To run this with the Docker image, you’d mount this config: docker run -v $(pwd)/otel-collector-config.yaml:/etc/otelcol-contrib/config.yaml -p 4317:4317 otel/opentelemetry-collector-contrib:latest.

Deployment Patterns and Pitfalls

You’ll typically deploy the Collector in one of two ways:

  1. As an Agent (Sidecar or DaemonSet): This runs alongside your application, either as a sidecar container in the same pod (Kubernetes) or as a daemon on every host. The application sends data to localhost:4317. This is fantastic for reliability; the agent handles batching, retries, and if the network goes down, it can spool data to disk. The downside is you now have to manage more moving parts.
  2. As a Gateway (Standalone Service): This runs as a central cluster or service. All your applications, across all hosts, send their data to this central endpoint. This is simpler to manage but becomes a single point of failure and a potential bottleneck. For any serious setup, use the Agent pattern. The gateway should be for aggregating from agents, not from raw applications.

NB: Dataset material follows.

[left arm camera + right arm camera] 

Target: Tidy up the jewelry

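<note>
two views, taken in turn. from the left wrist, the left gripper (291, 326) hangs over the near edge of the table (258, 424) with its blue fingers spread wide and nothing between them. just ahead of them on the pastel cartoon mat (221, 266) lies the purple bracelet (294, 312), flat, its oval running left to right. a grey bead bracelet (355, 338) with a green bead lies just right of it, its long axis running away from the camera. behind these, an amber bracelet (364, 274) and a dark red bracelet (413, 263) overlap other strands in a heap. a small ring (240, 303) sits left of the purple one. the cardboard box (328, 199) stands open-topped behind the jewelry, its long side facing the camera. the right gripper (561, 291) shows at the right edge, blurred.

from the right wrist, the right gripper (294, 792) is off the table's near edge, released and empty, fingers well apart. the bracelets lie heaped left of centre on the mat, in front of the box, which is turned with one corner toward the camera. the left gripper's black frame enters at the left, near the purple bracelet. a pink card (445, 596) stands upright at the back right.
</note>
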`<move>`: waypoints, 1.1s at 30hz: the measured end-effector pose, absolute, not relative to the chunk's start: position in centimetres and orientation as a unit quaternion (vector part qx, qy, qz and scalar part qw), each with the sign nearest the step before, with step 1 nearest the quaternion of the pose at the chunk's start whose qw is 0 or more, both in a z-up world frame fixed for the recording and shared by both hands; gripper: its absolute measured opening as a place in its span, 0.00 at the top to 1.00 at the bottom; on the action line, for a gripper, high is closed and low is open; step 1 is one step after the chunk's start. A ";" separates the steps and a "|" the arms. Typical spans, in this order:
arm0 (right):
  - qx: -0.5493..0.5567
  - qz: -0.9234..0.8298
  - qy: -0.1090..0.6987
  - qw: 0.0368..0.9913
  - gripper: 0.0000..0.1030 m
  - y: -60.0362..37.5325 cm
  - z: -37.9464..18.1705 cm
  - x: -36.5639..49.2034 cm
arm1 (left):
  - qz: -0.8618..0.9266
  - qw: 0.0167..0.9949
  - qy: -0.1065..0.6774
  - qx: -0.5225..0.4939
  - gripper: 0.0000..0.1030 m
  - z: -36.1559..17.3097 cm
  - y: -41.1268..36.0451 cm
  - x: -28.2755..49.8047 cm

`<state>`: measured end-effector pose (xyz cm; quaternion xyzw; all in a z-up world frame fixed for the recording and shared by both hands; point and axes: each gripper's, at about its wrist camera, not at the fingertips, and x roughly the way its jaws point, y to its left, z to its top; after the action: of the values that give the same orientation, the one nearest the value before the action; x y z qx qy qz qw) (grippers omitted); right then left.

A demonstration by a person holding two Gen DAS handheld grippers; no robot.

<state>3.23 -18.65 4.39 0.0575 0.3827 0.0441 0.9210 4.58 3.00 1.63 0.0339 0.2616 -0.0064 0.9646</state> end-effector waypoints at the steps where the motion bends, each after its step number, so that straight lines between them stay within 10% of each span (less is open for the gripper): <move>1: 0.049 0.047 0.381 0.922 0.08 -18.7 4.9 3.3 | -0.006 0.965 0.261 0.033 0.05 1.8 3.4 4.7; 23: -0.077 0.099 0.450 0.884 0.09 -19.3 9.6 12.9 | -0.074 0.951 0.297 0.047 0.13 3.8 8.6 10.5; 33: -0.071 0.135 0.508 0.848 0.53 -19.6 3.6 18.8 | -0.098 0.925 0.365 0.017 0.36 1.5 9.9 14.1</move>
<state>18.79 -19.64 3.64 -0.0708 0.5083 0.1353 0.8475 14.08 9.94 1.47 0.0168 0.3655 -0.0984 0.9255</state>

The biggest pitfall? Resource usage. The Contrib Collector is a glorious Swiss Army knife with hundreds of components. It’s also a memory hog if you’re not careful. Start with a basic config and monitor its memory consumption. For high-throughput environments, you might need to tune the batch processor size or use the memory_limiter processor to avoid getting OOMKilled. It’s ironic that your observability tool can crash from being… unobservable. But that’s our world.